## TASK ITEM
Copy each line from the records below in which the word "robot" is found.

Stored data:
»»

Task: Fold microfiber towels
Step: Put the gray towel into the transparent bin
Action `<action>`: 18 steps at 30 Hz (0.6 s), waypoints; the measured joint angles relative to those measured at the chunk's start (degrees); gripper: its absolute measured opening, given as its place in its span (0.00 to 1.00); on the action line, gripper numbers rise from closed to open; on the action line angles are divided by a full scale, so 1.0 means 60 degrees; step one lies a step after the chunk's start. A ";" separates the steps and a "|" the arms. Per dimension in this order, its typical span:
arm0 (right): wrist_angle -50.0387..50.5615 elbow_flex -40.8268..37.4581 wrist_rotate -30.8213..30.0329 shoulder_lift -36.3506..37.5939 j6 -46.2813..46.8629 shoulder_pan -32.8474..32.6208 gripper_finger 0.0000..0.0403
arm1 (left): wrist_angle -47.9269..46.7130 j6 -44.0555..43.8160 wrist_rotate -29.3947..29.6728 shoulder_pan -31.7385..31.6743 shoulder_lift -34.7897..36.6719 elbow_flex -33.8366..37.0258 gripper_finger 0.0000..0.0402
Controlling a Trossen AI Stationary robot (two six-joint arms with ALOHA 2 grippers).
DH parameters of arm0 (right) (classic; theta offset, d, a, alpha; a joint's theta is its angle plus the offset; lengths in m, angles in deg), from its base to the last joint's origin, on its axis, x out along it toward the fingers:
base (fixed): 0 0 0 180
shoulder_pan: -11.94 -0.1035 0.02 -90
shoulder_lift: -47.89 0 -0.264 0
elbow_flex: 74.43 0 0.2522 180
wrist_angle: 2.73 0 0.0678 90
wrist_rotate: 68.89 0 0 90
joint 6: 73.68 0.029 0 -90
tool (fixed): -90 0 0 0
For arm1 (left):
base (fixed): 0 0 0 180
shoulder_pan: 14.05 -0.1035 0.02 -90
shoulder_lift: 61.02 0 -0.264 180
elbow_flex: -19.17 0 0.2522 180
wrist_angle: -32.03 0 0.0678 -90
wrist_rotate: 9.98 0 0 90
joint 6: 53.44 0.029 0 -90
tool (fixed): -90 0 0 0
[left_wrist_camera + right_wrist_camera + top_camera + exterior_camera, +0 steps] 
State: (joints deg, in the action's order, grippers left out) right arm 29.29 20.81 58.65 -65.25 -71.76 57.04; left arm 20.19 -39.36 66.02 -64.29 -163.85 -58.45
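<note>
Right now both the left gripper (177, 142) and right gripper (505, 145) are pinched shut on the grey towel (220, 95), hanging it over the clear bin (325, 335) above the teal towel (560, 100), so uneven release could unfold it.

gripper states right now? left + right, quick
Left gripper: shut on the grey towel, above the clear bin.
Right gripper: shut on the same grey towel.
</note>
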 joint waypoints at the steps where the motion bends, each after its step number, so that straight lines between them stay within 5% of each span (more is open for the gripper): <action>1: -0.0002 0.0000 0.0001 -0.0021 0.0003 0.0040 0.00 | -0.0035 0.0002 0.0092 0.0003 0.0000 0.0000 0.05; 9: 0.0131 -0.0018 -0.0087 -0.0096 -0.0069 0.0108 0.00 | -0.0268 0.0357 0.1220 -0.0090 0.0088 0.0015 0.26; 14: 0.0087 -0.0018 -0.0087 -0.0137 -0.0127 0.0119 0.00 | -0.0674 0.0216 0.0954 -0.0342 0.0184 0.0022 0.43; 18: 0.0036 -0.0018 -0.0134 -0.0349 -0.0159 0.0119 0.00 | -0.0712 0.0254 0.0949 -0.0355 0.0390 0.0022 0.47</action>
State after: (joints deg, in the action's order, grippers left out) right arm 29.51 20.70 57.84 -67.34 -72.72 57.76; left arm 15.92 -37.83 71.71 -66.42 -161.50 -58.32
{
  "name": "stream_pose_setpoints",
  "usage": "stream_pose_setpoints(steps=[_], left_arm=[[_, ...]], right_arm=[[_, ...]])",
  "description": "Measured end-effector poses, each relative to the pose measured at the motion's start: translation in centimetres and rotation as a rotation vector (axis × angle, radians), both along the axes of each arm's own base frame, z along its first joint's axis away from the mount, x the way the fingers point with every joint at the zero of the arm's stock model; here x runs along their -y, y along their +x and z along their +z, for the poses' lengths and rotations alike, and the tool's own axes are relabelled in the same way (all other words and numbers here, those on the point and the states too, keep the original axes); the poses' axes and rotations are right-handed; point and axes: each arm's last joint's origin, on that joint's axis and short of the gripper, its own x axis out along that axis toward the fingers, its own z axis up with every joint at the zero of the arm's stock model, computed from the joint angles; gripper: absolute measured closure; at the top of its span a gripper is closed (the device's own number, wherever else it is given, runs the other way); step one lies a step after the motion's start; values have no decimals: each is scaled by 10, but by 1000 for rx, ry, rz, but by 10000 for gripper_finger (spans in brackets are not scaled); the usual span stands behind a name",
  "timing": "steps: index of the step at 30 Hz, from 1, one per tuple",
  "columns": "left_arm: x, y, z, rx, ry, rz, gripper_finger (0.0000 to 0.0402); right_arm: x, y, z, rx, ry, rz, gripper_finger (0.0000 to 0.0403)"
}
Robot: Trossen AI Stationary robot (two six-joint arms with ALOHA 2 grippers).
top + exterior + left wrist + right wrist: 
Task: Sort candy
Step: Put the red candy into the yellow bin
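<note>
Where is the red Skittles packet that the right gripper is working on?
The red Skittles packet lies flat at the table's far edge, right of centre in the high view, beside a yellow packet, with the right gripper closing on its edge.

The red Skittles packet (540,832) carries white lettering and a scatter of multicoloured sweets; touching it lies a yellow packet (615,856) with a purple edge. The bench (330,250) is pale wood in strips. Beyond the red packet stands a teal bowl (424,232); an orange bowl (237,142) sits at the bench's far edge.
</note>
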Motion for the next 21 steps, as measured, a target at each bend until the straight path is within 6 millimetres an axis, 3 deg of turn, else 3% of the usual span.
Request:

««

## SOLUTION FOR THIS TASK
Controlling a Trossen AI Stationary robot (two six-joint arms with ALOHA 2 grippers).
Robot: Trossen AI Stationary robot (two six-joint arms with ALOHA 2 grippers).

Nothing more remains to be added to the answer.